In a statement on Facebook on Dec. 14, Lauder Business School announced the end of its nearly 10-year partnership with HBS and expressed “solidarity with Harvard’s Jewish student community.”
In a statement to The Crimson, Lauder School of Business spokeswoman Daniela Sheinfeld said the withdrawal “is our action and response to the Jewish student body and alumni community on campus.”
The Austrian university is one of more than 100 universities worldwide to teach the Microeconomics of Competitiveness course through the MOC Affiliate Network, an initiative of HBS that provides materials to teach the course globally is.
HBS spokesman Mark Kautera declined to comment on the end of the relationship.
Ronald S. Lauder, founder and dean of the Lauder School of Business, is a billionaire with the Estée Lauder Companies and president of the World Jewish Congress, and has been an outspoken critic of anti-Semitism on college campuses.

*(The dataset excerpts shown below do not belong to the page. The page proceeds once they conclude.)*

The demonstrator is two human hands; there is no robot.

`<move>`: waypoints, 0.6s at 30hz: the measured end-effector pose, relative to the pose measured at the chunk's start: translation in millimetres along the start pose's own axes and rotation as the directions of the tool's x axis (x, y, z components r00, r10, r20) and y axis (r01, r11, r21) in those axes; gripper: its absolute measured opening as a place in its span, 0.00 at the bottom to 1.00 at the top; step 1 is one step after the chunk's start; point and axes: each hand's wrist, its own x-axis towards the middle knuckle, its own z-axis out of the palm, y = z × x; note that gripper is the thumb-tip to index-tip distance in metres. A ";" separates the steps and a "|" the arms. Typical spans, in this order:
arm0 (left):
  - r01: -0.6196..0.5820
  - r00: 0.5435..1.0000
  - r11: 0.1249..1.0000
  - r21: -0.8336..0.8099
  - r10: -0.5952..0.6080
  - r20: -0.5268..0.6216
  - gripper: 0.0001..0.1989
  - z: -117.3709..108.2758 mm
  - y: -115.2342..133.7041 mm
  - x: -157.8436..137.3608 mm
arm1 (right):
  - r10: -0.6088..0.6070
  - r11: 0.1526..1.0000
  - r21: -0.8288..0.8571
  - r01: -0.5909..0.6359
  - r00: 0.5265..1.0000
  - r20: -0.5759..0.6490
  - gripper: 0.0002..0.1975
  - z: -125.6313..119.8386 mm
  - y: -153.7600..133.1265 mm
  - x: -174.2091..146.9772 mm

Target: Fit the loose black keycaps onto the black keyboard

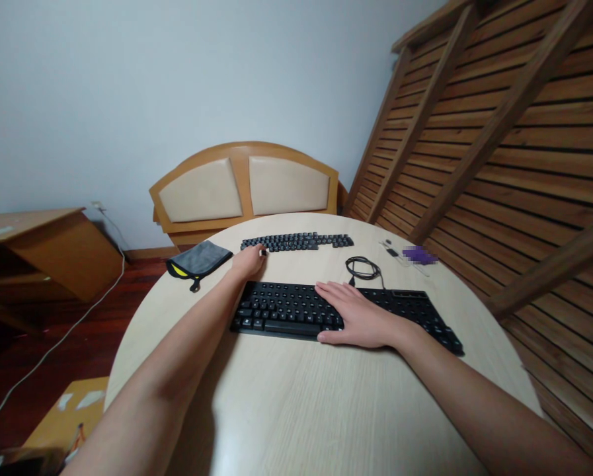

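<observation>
A black keyboard (286, 309) lies across the middle of the table, its left part full of keys and its right part partly behind my hand. My right hand (355, 316) rests on it with the fingers stretched out over the keys. Beyond its upper left corner, my left hand (248, 262) pinches a small black keycap (263, 253). Just past that hand, several loose black keycaps (293, 242) are laid out in rows like a keyboard layout. A grey cloth (201, 259) with a yellow lining lies left of my left hand.
The keyboard's black cable (363, 268) is coiled behind it. At the right edge of the round table (281, 396) are a blurred purple item (420, 255) and small thin tools (391, 251). A headboard (244, 188) stands behind, wooden slats (474, 165) lean on the right.
</observation>
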 end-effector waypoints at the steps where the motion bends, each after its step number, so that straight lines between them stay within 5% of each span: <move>1: 0.001 1.000 1.000 -0.003 -0.001 -0.004 0.16 -1.4 -2.3 -3.0 | -0.002 1.000 0.002 0.002 1.000 -0.001 0.55 -0.1 -0.2 0.0; 7: -0.017 0.999 0.999 -0.052 0.015 -0.034 0.11 -11.5 -14.6 -33.7 | -0.009 1.000 -0.007 0.009 1.000 -0.012 0.56 0.4 0.6 1.6; 18: -0.260 0.965 0.910 -0.322 0.231 -0.126 0.15 -36.3 -12.9 -94.6 | -0.020 1.000 0.006 0.020 0.999 -0.036 0.55 1.9 2.8 1.7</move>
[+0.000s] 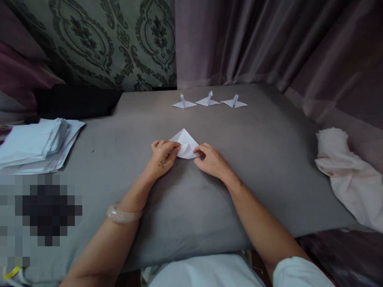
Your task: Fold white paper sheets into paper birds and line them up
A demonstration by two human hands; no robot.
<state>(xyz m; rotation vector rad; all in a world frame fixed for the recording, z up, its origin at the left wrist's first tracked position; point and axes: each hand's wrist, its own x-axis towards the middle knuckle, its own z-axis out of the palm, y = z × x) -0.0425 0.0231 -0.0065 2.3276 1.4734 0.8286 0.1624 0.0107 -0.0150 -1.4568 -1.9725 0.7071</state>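
Observation:
A creased sheet of white paper, partly folded into a diamond-like shape, lies before me in the middle of the grey cloth surface. My left hand pinches its left side, fingers and thumb pressed together at the edge. At the opposite corner, my right hand grips the paper between thumb and index finger. Both hands hide parts of the side corners. Farther back, three folded paper cranes sit in a row with their wings spread.
A stack of white paper lies on the left of the grey cloth. Behind it is a black item. Crumpled pale fabric rests along the right edge. Curtains and a patterned wall border the back. The lower left is pixelated.

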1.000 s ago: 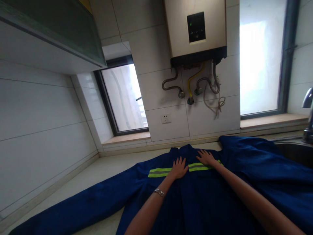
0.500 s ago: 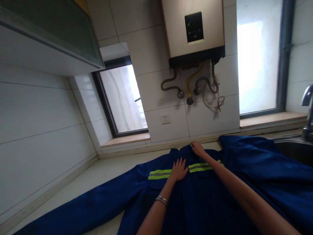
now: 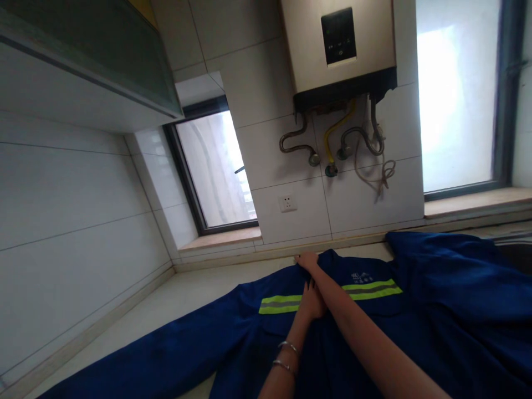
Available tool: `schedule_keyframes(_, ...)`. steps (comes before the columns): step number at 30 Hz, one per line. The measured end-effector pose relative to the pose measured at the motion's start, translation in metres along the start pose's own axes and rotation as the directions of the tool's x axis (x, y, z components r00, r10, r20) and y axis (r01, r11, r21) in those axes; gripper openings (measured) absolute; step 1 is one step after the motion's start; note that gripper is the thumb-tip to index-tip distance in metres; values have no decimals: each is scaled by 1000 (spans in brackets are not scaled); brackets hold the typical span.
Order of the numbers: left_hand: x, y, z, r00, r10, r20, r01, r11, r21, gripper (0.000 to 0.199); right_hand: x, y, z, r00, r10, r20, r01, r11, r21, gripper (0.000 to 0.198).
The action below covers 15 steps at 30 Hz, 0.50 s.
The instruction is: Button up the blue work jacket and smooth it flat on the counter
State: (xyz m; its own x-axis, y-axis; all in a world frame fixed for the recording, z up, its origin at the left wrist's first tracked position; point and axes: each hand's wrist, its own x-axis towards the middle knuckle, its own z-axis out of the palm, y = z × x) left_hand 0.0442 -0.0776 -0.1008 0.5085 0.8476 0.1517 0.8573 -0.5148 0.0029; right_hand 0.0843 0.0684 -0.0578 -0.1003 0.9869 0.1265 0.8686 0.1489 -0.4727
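Note:
A dark blue work jacket (image 3: pixel 266 338) lies spread on the counter, front up, with yellow-green reflective strips across the chest and a small white print at the right chest. At the left side of its collar, my right hand (image 3: pixel 306 260) is closed on the fabric edge, its forearm crossing over my left hand. My left hand (image 3: pixel 312 303) rests on the jacket's upper front beside the left reflective strip (image 3: pixel 279 304). Its fingers reach upward, apart, partly hidden behind my right wrist. Two silver bangles (image 3: pixel 286 354) circle my left wrist.
The pale counter (image 3: pixel 208 274) runs along a tiled wall with a socket (image 3: pixel 287 203). A water heater (image 3: pixel 341 50) with pipes hangs above. Windows stand on both sides, and a cabinet (image 3: pixel 91 61) juts out at upper left. A sink edge (image 3: pixel 515 237) shows at right.
My right hand has moved left along the collar, from its right side to its left side, uncovering the chest print. My left hand has shifted slightly and now lies partly under my right forearm.

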Motion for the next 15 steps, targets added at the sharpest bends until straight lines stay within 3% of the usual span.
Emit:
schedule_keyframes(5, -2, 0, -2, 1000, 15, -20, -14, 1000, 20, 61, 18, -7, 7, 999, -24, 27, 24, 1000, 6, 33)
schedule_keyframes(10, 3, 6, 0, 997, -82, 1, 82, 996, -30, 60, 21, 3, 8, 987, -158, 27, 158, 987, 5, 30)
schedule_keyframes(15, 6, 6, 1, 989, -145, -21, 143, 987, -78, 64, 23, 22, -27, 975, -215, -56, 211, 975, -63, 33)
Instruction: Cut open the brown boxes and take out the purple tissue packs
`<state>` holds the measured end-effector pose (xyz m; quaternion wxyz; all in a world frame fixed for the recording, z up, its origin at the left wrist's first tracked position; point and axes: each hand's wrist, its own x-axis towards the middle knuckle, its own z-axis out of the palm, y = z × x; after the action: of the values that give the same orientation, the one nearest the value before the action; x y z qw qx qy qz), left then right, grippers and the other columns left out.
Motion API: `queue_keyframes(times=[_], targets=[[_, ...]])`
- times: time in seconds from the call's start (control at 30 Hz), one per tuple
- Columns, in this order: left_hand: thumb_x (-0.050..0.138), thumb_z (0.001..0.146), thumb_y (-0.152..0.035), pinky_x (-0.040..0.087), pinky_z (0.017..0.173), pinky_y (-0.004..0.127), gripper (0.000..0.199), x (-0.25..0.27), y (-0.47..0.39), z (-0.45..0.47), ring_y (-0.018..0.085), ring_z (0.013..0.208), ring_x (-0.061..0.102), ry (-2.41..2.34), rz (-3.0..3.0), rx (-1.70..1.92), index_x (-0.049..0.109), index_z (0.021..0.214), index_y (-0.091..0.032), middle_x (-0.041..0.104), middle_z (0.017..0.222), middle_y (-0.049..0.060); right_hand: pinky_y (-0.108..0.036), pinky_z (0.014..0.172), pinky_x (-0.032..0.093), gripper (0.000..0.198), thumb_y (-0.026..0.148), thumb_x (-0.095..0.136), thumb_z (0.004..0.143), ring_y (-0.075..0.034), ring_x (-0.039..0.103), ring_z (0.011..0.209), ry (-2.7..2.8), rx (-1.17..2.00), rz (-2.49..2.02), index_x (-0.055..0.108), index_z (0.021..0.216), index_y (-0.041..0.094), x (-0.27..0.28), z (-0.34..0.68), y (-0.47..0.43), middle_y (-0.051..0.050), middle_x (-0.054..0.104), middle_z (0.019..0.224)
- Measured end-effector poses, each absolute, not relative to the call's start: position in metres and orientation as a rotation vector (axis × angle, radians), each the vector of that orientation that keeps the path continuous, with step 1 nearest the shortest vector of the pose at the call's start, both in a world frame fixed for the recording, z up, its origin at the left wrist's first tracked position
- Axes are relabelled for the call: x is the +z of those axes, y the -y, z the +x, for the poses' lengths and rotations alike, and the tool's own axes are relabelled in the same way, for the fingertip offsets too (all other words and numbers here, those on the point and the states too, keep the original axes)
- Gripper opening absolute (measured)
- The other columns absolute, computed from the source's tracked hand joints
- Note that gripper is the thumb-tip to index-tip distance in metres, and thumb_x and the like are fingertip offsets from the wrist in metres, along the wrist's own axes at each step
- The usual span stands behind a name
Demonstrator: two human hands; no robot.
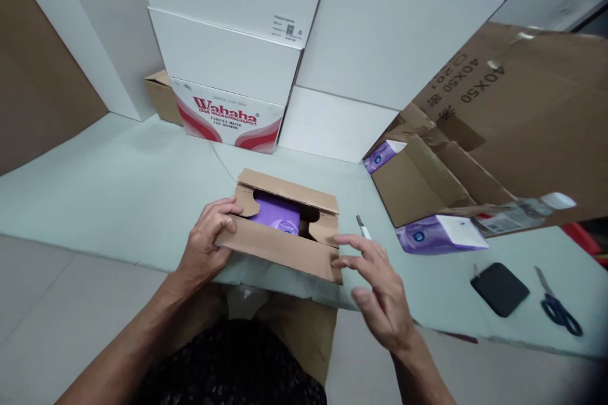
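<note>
Cardboard box (pixel 280 249) — left hand (pixel 206 237) grips one end, right hand (pixel 382 281) (spread, unclenched) touches the other; mouth upward, long axis crosswise.

Dark top (pixel 232 367) with small faint pattern, khaki-brown legwear (pixel 301 329), bare forearms (pixel 159 304)

A brown cardboard box (pixel 280 250) is left open at the top, with a purple pack (pixel 272 210) enclosed.
The box is set slightly askew at the near edge of the pale green tabletop (pixel 118 196), its long flaps spread apart and its short, curved end flaps (pixel 323 230) angled over the opening. The pack, marked with pale print, is seen left of centre, partly hidden; a dark gap is left to its right.
</note>
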<state>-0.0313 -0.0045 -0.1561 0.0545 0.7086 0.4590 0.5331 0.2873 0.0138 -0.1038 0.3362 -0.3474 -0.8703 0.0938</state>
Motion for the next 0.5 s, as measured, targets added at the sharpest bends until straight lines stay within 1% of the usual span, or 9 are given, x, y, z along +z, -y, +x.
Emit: queue_keyframes(times=[0.03, 0.1, 0.17, 0.2, 0.27, 0.37, 0.43, 0.5], targets=[[0.053, 0.081, 0.005, 0.053, 0.104, 0.047, 0.033, -0.156, 0.005, -0.029, 0.026, 0.128, 0.060, -1.407, 2.151, 1.623, 0.046, 0.093, -0.025, 0.069, 0.115, 0.007, -0.049, 0.099, 0.049, 0.032, 0.042, 0.042, 0.106, -0.030, 0.064, 0.120, 2.249, 0.248, -0.965, 0.070, 0.103, 0.025, -0.100, 0.287, -0.018, -0.011, 0.068, 0.129], [0.053, 0.080, 0.004, 0.052, 0.103, 0.048, 0.033, -0.155, 0.007, -0.024, 0.027, 0.128, 0.060, -1.430, 2.164, 1.628, 0.046, 0.093, -0.025, 0.068, 0.115, 0.007, -0.051, 0.104, 0.047, 0.032, 0.040, 0.046, 0.105, -0.030, 0.061, 0.127, 2.246, 0.215, -1.113, 0.076, 0.103, 0.027, -0.095, 0.281, -0.031, -0.011, 0.065, 0.136], [0.052, 0.078, 0.005, 0.052, 0.104, 0.050, 0.035, -0.155, 0.010, -0.019, 0.028, 0.130, 0.058, -1.440, 2.185, 1.613, 0.046, 0.094, -0.025, 0.067, 0.118, 0.009, -0.055, 0.108, 0.045, 0.032, 0.044, 0.051, 0.103, -0.033, 0.056, 0.135, 2.308, 0.205, -1.228, 0.079, 0.107, 0.029, -0.093, 0.274, -0.047, -0.011, 0.059, 0.147], [0.051, 0.077, 0.006, 0.052, 0.104, 0.051, 0.036, -0.155, 0.012, -0.017, 0.029, 0.132, 0.057, -1.438, 2.196, 1.600, 0.046, 0.094, -0.025, 0.067, 0.120, 0.009, -0.057, 0.110, 0.045, 0.034, 0.047, 0.051, 0.102, -0.035, 0.053, 0.138, 2.345, 0.213, -1.272, 0.078, 0.112, 0.028, -0.092, 0.269, -0.055, -0.013, 0.056, 0.151], [0.049, 0.073, 0.007, 0.051, 0.105, 0.051, 0.038, -0.156, 0.014, -0.014, 0.030, 0.134, 0.055, -1.422, 2.208, 1.561, 0.046, 0.094, -0.025, 0.066, 0.124, 0.010, -0.058, 0.111, 0.045, 0.042, 0.050, 0.051, 0.101, -0.037, 0.050, 0.142, 2.396, 0.217, -1.359, 0.073, 0.127, 0.026, -0.091, 0.261, -0.068, -0.016, 0.049, 0.158], [0.049, 0.067, 0.008, 0.051, 0.106, 0.051, 0.042, -0.156, 0.017, -0.015, 0.030, 0.135, 0.055, -1.400, 2.204, 1.508, 0.045, 0.094, -0.025, 0.066, 0.130, 0.011, -0.055, 0.107, 0.049, 0.051, 0.050, 0.048, 0.101, -0.038, 0.053, 0.138, 2.424, 0.190, -1.481, 0.063, 0.141, 0.023, -0.087, 0.252, -0.081, -0.018, 0.040, 0.164], [0.049, 0.066, 0.008, 0.052, 0.106, 0.050, 0.044, -0.156, 0.017, -0.016, 0.030, 0.136, 0.054, -1.389, 2.205, 1.482, 0.045, 0.094, -0.025, 0.067, 0.131, 0.011, -0.054, 0.104, 0.050, 0.055, 0.052, 0.048, 0.100, -0.038, 0.057, 0.133, 2.418, 0.146, -1.558, 0.059, 0.145, 0.023, -0.083, 0.246, -0.088, -0.019, 0.039, 0.163], [0.048, 0.066, 0.008, 0.052, 0.105, 0.050, 0.044, -0.156, 0.016, -0.017, 0.029, 0.136, 0.054, -1.369, 2.212, 1.476, 0.044, 0.094, -0.025, 0.067, 0.131, 0.012, -0.053, 0.102, 0.050, 0.063, 0.054, 0.049, 0.099, -0.040, 0.059, 0.130, 2.427, 0.119, -1.626, 0.051, 0.152, 0.020, -0.079, 0.240, -0.096, -0.022, 0.044, 0.159]])
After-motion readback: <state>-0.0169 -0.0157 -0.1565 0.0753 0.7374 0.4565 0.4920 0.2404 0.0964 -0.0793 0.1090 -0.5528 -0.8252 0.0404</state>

Following Hamas’ attack on Israel on October 7, Mr. Lauder announced that he would suspend his donations to the University of Pennsylvania.
Lauder did not respond to a request for comment through a World Jewish Congress spokesperson.
Mr. Lauder is the latest in a string of billionaires to distance themselves from Harvard University amid its biggest crisis in nearly 20 years. Gay has faced numerous calls for his resignation following his disastrous congressional testimony and allegations of plagiarism in academic papers, with billionaire investor Bill A. Ackman, 1988, calling Gay the most outspoken He has emerged as one of the critics.
Earlier this month, Leonard V. Blavatnik (whose $200 million gift to Harvard Medical School in 2018 remains the largest gift in the school’s history) announced that he had resigned from Harvard Medical School for his handling of anti-Semitism on campus. We have stopped further donations to.
In October, the Wexner Foundation, led by billionaire businessman Leslie H. Wexner and his wife Abigail S. Wexner, ended its more than 30-year relationship with the Harvard Kennedy School, and on October 7, Hamas’ He criticized the university’s response to the Israeli attack. as a “disastrous failure”.
Lauder Business School announced in a Dec. 14 statement that it is “forming new partnerships that more closely align with our core values and standards.”
Although MOC courses continue to be actively taught around the world, they are not listed in the HBS course catalog for the 2023-24 academic year. Michael E. Porter, an HBS and university professor emeritus who founded the course platform through the HBS Institute for Strategy and Competitiveness, said in an automated email that he is retiring and “will not be involved in any new projects.”
Porter did not respond to requests for comment for this article.